Greatest Hits Radio Bolton & Bury
- Wigan; England;
- Broadcast area: Bolton and Bury
- Frequency: FM: 107.4 MHz

Programming
- Format: Classic Hits
- Network: Greatest Hits Radio

Ownership
- Owner: Bauer

History
- First air date: 20 March 1999
- Former names: Tower FM

Links
- Website: Greatest Hits Radio

= Tower FM =

Greatest Hits Radio Bolton & Bury (formerly Tower FM) is an Independent Local Radio station serving the Bolton and Bury areas of Greater Manchester.

Following its sale to Bauer Radio, the station was closed and merged with the Greatest Hits Radio network in September 2020.

==Overview==

Tower FM logo used from 2010 to 2016.

Final logo used from 2016 to 2020.

The radio station was given the name Tower as a local link to both towns in the station's coverage area; Turton Tower near to Bolton and Peel Tower on Holcombe Hill at Ramsbottom near Bury.

Originally an RSL (restricted service licence) radio station, the team behind the project won the full-time licence and the station began broadcasting on 20 March 1999.

As an RSL, Tower FM broadcast from Bury via a link to the transmitter on Peel Tower. The station later moved to Bolton once the main base was established on Gaskell Street.

Both towns served as the main target service area for the station, although it could also be heard in most of Greater Manchester and even parts of Cheshire.

In early 2007, the station's then-owners approached UK media regulator OFCOM to ask permission to move the station's base from Bolton to the Haydock or Newton Le Willows area of Merseyside as part of a plan to co-locate Tower with two other stations from the UTV Media group - Wish FM in Wigan and Wire FM in Warrington.

The original plan was abandoned but from the autumn of 2009, all three stations were based at studios in the Orrell area of Wigan.

==Station rebrand==
On 8 February 2019, Tower FM and the Wireless Group's local radio stations were sold to Bauer Radio. The sale was ratified in March 2020 following an inquiry by the Competition and Markets Authority.

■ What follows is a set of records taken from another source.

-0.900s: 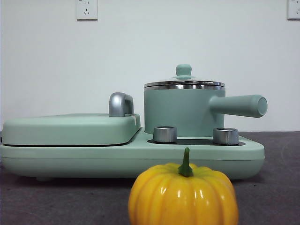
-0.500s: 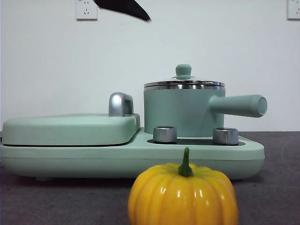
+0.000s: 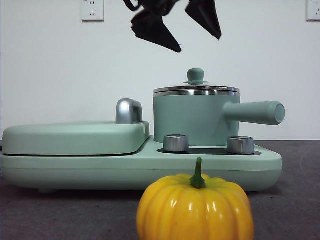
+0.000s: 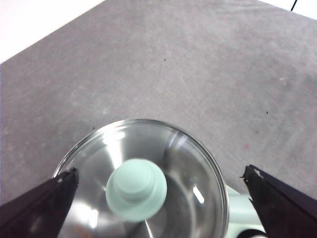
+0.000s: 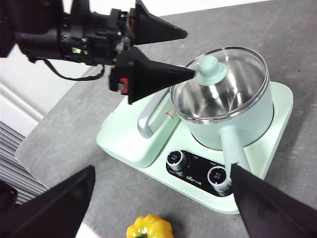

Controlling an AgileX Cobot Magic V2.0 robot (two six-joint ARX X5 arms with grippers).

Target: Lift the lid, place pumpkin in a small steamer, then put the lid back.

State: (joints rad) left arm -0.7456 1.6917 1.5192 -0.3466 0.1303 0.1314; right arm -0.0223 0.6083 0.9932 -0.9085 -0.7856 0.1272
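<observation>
Black jaws now fill the top centre of the front frame where only a tip showed half a second ago: the left gripper [image 3: 197, 37] has come down above the lid [image 3: 196, 89], spread wide and holding nothing. Lifting looks imminent. The lid, clear glass with a chrome rim and a mint knob, sits on the small steamer [image 3: 192, 120]. The pumpkin [image 3: 195, 207] waits bottom centre. The right gripper [image 5: 163, 198] hangs released, well back.

Dark grey, felt-like counter [image 5: 307, 44], faintly scuffed. Directly on it: wide mint-green appliance base [image 3: 150, 170] with two silver knobs, and, near it but apart on the knob side, small glossy yellow-orange ribbed pumpkin [image 3: 195, 207].
</observation>
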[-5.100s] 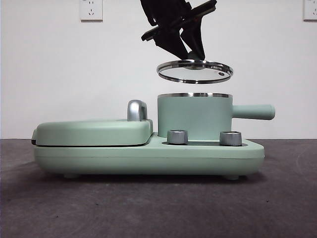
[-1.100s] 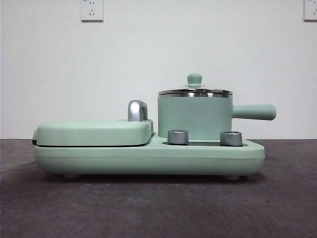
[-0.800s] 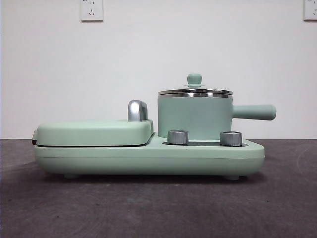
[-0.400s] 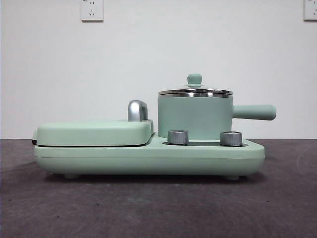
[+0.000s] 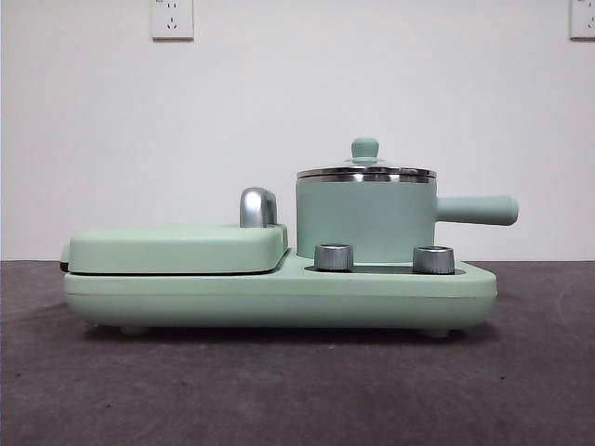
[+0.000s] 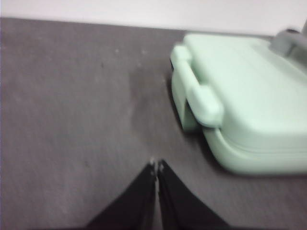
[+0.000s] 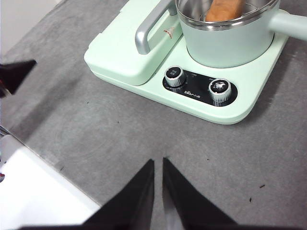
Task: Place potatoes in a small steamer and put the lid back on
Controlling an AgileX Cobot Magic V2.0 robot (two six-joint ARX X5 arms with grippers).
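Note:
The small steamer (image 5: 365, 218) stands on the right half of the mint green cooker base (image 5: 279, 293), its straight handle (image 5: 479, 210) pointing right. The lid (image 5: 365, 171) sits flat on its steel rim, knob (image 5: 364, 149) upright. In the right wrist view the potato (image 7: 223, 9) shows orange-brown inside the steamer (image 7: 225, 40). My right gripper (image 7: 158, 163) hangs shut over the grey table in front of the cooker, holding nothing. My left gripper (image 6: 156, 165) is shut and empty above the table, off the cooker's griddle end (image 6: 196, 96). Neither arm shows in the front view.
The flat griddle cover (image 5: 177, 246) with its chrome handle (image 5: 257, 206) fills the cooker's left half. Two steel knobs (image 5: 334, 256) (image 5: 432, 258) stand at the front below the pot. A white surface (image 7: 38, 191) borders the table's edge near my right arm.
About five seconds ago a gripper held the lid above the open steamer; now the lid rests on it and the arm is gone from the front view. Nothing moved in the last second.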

On 27 May 2020, it was announced that Tower FM will join Bauer's Greatest Hits Radio network.

On 13 July 2020, local programming outside weekday breakfast was replaced by networked output from the GHR network, with Tower FM retaining its own branding.

In September 2020, Tower FM merged with several local stations in the North West of England and North Wales, as Greatest Hits Radio North West. The station's local breakfast show was replaced by a regional drivetime show. Localised news bulletins, traffic updates and advertising were retained. The station's Orrell studios were closed.